What makes more sense than implementing free transit on a grand scale is deploying it as a specialized tool. By the summer of 2013, officials in Singapore, for example, noticed that the city’s subways were getting unsustainably crowded during peak hours, between 8:15 and 9:15 in the morning. In response, the city comped rides for anyone who got off the train in a city center before 7:45. The shift made a significant difference. Before the rule change, peak-hours riders outnumbered off-peak riders about three to one; after, that ratio was closer to two to one.

Getting people less frustrated with the concept of paying for public transportation, though, might just be a matter of telling them about its operating costs. Public transit is wildly expensive, but also, as noted above, heavily subsidized. A 2014 study in Transportation Research found that simply telling people just how heavily subsidized their subways and buses were made them willing to pay more money to ride. (Perhaps the recent price hike in New York’s public transit system would have gone over more smoothly had the system’s subsidies also been publicized.)

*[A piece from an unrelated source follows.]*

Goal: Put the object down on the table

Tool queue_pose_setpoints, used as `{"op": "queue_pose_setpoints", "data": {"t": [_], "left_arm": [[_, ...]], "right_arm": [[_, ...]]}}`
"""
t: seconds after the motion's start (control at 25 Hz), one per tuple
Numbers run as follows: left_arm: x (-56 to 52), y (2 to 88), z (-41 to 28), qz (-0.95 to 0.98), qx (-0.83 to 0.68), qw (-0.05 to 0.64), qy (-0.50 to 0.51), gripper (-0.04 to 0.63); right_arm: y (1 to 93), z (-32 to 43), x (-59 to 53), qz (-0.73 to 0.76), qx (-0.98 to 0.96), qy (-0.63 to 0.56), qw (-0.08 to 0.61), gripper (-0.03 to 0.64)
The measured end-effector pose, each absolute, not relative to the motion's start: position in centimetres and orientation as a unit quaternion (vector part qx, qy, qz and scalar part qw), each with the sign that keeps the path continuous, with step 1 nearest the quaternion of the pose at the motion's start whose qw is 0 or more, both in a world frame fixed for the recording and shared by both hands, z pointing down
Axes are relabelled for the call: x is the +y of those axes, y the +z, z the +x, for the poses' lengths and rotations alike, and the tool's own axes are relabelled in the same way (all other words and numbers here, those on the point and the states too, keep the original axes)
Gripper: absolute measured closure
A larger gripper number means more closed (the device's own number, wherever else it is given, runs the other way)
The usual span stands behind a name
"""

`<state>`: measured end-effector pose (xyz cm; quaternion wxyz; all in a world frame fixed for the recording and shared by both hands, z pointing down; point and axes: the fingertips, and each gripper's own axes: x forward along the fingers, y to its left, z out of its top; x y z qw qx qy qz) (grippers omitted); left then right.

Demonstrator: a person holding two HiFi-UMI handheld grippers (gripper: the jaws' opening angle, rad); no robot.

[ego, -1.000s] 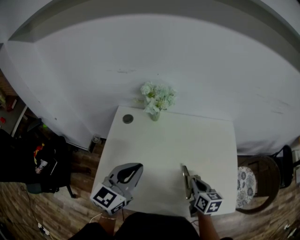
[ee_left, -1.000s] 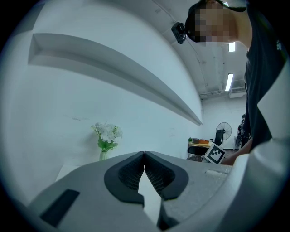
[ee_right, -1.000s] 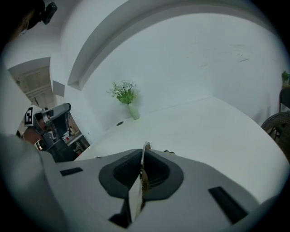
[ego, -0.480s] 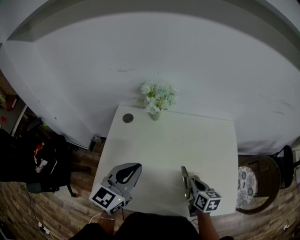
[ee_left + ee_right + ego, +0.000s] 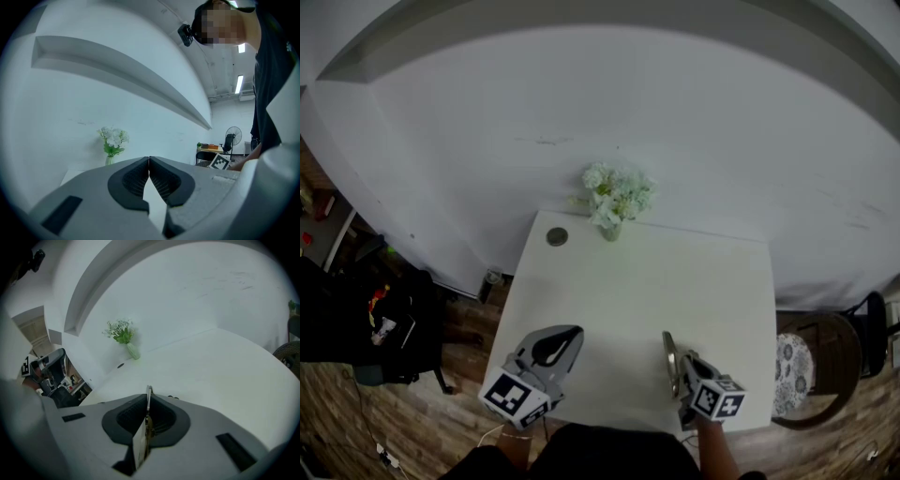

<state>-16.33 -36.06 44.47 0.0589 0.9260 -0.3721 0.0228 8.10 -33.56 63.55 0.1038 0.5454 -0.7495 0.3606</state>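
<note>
A thin flat olive-edged piece [image 5: 671,357] stands on edge between the pads of my right gripper [image 5: 677,371], low over the near right part of the white table [image 5: 647,272]. In the right gripper view the thin piece [image 5: 148,397] sticks up between the dark pads [image 5: 164,420]. That gripper [image 5: 147,414] has its jaws opening, though the pads still touch the piece. My left gripper [image 5: 563,341] hovers over the near left of the table, shut and empty. Its fingertips meet in the left gripper view [image 5: 149,162].
A small vase of white flowers [image 5: 615,197] stands at the table's far edge, with a round dark disc [image 5: 556,237] at the far left corner. A chair [image 5: 814,361] stands right of the table. Dark bags [image 5: 370,328] lie on the floor at left.
The right gripper's marker cube has shifted slightly to the right. The left gripper and the thin piece stay where they were.
</note>
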Motion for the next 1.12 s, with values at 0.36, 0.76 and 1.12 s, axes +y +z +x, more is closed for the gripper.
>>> {"op": "queue_pose_setpoints", "data": {"t": [0.36,0.76,1.12], "left_arm": [[-35.5,44.4,-16.6,0.925,-0.374,0.057,0.022,0.595],[-34.3,44.2,-17.1,0.923,-0.38,0.059,0.024,0.595],[-33.5,43.9,-16.3,0.927,-0.371,0.049,0.024,0.595]], "right_arm": [[64.1,8.6,-33.7,0.552,-0.741,0.369,0.1,0.589],[64.8,9.2,-33.6,0.565,-0.733,0.361,0.115,0.557],[63.2,11.7,-33.1,0.592,-0.723,0.34,0.106,0.497]]}}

Perhaps the cost of public transportation shouldn’t be looked at from an angle of reducing traffic and emissions. Sure, that’s a noble question, but those turnstile-hopping Swedes might have a point. Maybe free public transit should be thought of not as a behavioral instrument, but as a right; poorer citizens have just as much of a privilege to get around conveniently as wealthier ones. If the debate shifted from means-to-an-end thinking to pure egalitarianism, the hope of free public transit might actually be realized. Until then, there’s always Planka.nu.